I'm curious about the idea of a 2005 MBA being a speedy thing - my late 2008 MacBook was ok when first purchased, but quite sluggish at 5 years old when replaced, even with SSD and 8GB RAM. I still have it, but it sweats over a bit of web browsing or playing a DVD. OK for writing a letter/email but not for lightroom 5.

If Macs were upgradable then they would be ok, but the lack of upgrades has prevented me buying another.
This is my thinking as well.
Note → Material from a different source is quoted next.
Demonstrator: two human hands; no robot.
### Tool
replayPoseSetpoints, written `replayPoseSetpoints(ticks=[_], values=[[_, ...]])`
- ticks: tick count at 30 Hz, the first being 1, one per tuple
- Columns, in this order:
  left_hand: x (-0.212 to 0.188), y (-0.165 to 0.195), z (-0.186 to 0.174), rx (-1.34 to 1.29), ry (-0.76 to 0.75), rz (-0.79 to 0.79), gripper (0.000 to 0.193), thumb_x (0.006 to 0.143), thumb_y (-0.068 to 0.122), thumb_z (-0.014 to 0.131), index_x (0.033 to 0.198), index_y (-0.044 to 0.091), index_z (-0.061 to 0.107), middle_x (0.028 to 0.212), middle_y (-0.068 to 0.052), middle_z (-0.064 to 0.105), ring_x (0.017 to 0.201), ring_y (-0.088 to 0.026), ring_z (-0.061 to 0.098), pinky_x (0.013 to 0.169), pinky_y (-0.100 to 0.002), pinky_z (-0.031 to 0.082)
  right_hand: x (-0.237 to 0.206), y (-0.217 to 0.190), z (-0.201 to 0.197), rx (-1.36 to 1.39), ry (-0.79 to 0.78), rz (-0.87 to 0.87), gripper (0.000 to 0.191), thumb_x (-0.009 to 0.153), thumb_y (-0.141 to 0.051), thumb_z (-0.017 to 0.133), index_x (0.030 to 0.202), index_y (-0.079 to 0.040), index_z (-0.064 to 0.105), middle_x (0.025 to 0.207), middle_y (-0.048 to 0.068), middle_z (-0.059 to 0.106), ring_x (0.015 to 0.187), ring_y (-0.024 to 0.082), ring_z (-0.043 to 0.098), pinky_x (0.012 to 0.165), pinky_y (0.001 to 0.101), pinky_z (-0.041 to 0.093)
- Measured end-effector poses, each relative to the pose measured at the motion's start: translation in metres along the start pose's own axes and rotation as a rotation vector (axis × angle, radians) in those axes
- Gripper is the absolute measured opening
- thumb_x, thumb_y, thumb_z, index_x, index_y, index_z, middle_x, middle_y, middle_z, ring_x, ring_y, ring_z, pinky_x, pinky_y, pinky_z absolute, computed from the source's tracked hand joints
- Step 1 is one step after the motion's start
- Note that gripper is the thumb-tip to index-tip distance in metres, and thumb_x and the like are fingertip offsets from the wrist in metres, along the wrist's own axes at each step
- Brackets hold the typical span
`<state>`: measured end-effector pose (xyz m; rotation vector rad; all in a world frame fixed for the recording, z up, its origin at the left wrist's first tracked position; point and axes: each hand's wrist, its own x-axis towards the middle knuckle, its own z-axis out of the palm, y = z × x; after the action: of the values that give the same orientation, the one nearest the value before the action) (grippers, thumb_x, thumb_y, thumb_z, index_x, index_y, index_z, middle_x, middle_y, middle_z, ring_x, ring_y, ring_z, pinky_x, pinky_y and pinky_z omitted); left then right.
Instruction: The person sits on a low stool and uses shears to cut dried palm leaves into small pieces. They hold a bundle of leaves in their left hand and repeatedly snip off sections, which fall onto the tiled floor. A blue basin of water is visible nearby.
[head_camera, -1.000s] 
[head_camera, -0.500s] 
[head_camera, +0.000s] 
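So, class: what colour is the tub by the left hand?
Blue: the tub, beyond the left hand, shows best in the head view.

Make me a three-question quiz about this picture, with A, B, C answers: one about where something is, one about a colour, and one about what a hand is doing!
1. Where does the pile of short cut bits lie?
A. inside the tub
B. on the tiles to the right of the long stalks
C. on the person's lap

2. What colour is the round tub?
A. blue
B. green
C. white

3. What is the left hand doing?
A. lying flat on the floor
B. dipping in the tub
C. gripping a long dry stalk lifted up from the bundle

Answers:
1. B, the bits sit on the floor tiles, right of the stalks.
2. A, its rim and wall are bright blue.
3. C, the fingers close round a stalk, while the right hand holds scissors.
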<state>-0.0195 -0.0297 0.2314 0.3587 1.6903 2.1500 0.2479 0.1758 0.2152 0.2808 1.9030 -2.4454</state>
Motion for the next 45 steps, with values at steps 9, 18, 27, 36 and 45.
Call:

I built my PC in Sep 2012 with a Pentium i7 3770k and over eight years later the only things which has failed is the fan on the CPU heat sink which took me about 5 mins to pop the OEM one back on until I replace the 3rd party failed one and the PSU started to play up, but that may have been to do with the upgraded graphics card needing more power.

Meanwhile, I have upgraded the GPU, increased RAM to 24GB, upgraded the primary SSD drive and added extra storage over SATA 6. Each upgrade only took a quick slide of the side window and a minute or so, except for the primary SSD because it needed the OS to be installed again. All in all the upgrades didn't really cost very much. I run Lightroom 6, Photoshop v21, ARMA 3 on max settings etc without any issues and all this on a huge 34" Ultra Wide monitor. She boots up in about 5-10 seconds and is nice and quiet. I've no intention to replace the computer any time soon, she just seems to handle anything thrown at her.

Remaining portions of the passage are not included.